Uribe says either Kathy or her uncle Felipe calls the North Hollywood police station monthly to check on progress in the case. Unfortunately, after serving three search warrants, interrogating more than 30 gang members and visiting three prisons, detectives have turned up few leads. In June, Councilman Joel Wachs announced a $25,000 reward for information leading to Eric’s killer. It produced no results.

“We have six or seven suspects and a handful of witnesses,” said Uribe, who looked troubled as he composed a letter back to Kathy and the Bustamante family in Peru. “I want them to know we are working on it, but I don’t want to give false hopes.”

Kathy says Eric was the most ambitious of the Bustamante family. He graduated from Notre Dame High School in 1992 and then opened his own auto body shop in North Hollywood. Racing around in his 1967 Dodge Dart was an obsession for Eric, as was a dream of playing professional soccer. His little brother Steve has taken that dream to Peru, where he hopes to become a professional player.

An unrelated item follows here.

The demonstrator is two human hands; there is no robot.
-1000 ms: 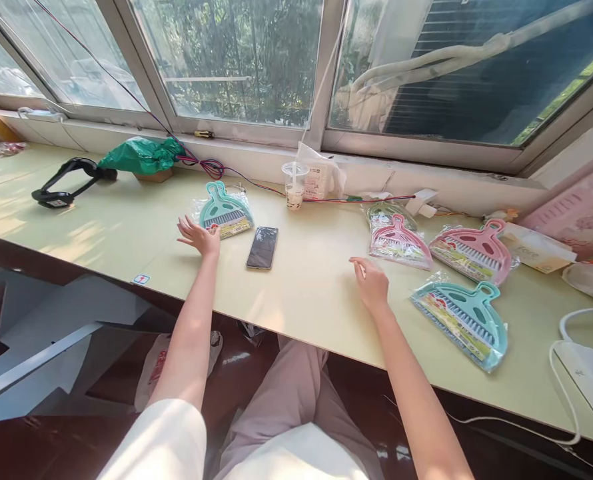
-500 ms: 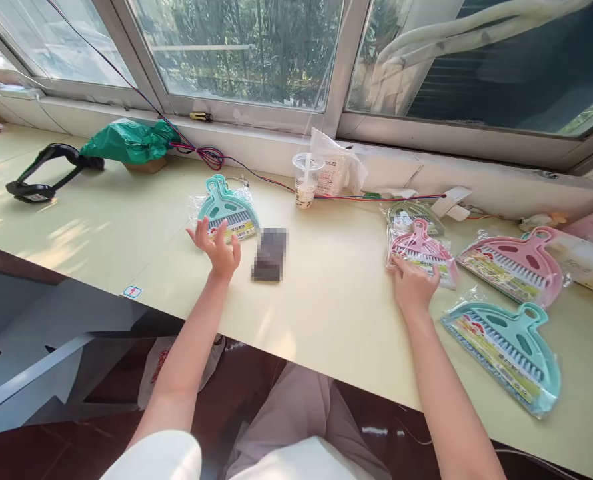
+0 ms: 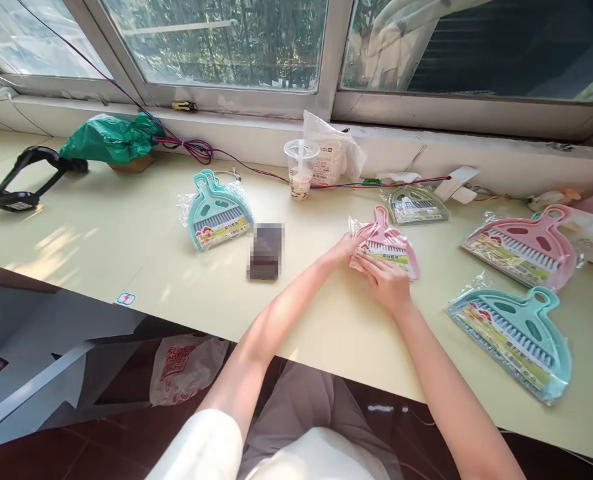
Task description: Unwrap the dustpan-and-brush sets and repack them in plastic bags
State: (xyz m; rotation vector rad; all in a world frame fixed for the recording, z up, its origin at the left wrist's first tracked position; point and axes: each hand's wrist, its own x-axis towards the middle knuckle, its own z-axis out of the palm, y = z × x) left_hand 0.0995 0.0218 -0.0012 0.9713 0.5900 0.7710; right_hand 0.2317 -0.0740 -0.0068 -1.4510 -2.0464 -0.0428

“He was the kind of guy who laughed at everybody’s jokes, no matter how stupid,” Kathy said. “That would always crack me up. He didn’t go out a lot. He just liked hanging out with my dad and racing cars. Sometimes I can still feel him.”

Kathy says the family wants to return to California in January to visit Eric at Forest Lawn Cemetery for his 22nd birthday. He was killed three weeks after his 21st birthday.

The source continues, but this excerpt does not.